To reiterate on the case 'MBR on /dev/hde' has been destroyed:

* Install as described above, using the RAID cloning feature to set
  up software RAID partitions on "/dev/hde" and "/dev/hdg", modify the
  partition type of the first two RAID partitions on each disk to 'ext3'
  to get a place to put /boot onto, bind the remaining partitions into 
  RAID mirrors, format etc. Later repeats say that it is unimportant 
  whether there is a swap partition or not, the problem occurs regardless.
* Proceed with installation. No problem until reboot.
* After reboot, nothing bootable can be found, i.e. /dev/hde has no longer
  a valid MBR.
* Reboot machine using RH ES 4 installation CD. Disk druid now consistently
  says that "/dev/hde" is gone (looks like it isn't installed). "/dev/hdg"
  is visible and correctly partitioned. This "disk invisiblity" problem
  may or may not be related to the MBR problem, but I suspect some hardware
  weirdness: 

  * On the console, fdisk *can* find "/dev/hde". The kernel can also find it:
    In /tmp/syslog, the last message about that drive is 
    "hde: unknown partition table". 
  * I tried to set up a new partitioning on "/dev/hde"
    with "fdisk", but when writing the partition table, I get "error 5: 
    I/O error. Kernel still uses the old table, the new table wil be used
    at the next reboot".
  * I zeroed the disk using 'autoclave' from the Ultimate Boot CD but after
    a reboot into RH ES 4 installation CD, disk druid could still not see
    the disk.
  * I wrote some binary garbage into the MBR of that disk using PTS Disk 
    Editor to check whether the MBR could be properly written. Works.
    (However, these DOS-based programs cannot be reliably started on the
    present hardware, as said there is something funny with it) 
    After a reboot into RH ES 4 installation CD, disk druid could still not see
    the disk.
  * However, an installation aborted before 'package installation' reveals
    that the MBRs are correctly written on both disks. 

Other things tried:

Installation as above, with md device cloning, but keep "/boot" installed on a
software RAID mirror. After reboot, both disks are good but the machine can't
actually boot (i.e. you get the grub command line). No real surprise.

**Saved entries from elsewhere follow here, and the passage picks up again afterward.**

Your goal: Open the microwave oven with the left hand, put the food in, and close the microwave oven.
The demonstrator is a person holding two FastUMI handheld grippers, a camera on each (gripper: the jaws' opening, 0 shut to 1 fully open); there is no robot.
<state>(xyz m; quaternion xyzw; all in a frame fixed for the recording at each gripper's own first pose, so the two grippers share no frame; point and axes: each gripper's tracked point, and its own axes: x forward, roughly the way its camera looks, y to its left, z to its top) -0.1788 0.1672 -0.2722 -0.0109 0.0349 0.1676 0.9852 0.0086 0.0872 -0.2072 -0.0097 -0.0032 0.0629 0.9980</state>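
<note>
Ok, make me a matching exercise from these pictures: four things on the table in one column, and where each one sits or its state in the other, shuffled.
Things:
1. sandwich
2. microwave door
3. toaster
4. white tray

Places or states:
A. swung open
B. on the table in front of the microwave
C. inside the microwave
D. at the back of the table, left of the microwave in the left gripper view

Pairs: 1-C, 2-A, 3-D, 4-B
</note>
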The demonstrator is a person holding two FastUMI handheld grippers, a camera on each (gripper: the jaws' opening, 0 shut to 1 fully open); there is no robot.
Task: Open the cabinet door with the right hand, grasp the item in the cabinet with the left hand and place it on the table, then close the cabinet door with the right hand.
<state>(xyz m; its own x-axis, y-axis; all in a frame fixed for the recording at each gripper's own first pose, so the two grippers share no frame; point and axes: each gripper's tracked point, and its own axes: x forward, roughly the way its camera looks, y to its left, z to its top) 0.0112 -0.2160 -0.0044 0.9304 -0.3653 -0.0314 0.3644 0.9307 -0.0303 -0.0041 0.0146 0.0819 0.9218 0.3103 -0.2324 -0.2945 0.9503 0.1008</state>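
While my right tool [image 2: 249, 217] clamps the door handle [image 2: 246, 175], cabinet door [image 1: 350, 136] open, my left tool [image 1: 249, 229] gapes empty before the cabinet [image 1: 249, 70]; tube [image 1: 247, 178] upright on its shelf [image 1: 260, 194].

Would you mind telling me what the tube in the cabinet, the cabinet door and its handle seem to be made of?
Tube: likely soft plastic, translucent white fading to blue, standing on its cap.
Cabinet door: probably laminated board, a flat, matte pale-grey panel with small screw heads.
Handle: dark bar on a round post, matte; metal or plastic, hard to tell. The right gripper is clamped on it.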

I will do more tests, but this begins to look like some unfathomable thing.








Comment 6 David Tonhofer 2005-12-08 12:34:51 UTC
It's the hardware.

There is probably something wrong with the on-board Promise RAID controller.
(Promise Technology, Inc. PDC20265 (FastTrak100 Lite/Ultra100) (rev 02))
If I could solder it off, I would.

The problem boils down to the fact that a simple 'reboot' of the machine won't
work. After a reboot, harddisks cannot be properly read, i.e. /dev/hde seems
to have no valid bootsector and even though /dev/hdg at least shows a valid
partitioning, booting from it results in GRUB giving out unconventional 
characters then stopping after printing out "stage2". 

You actually have to "power cycle" the machine. After that, /dev/hde and 
/dev/hdg are both visible, booting works (though not off an md device) and
the system comes up nicely. Disks have been set up as described on the
2005-11-27, with the /boot on /dev/hdg instead of /dev/hde to make sure
a /boot is available.

Sigh.

It looks like the only interesting problem is: why does disk druid declare
that the first harddisk does not exist, even if it does?

Well, I guess you may close this bug.



Comment 7 David Tonhofer 2007-10-27 20:49:58 UTC
Repeat query for resolving bug (NOTABUG)

Comment 8 Denise Dumas 2008-07-24 17:56:48 UTC
Per final comment, and at reporter's suggestion, we're finally closing this nonbug.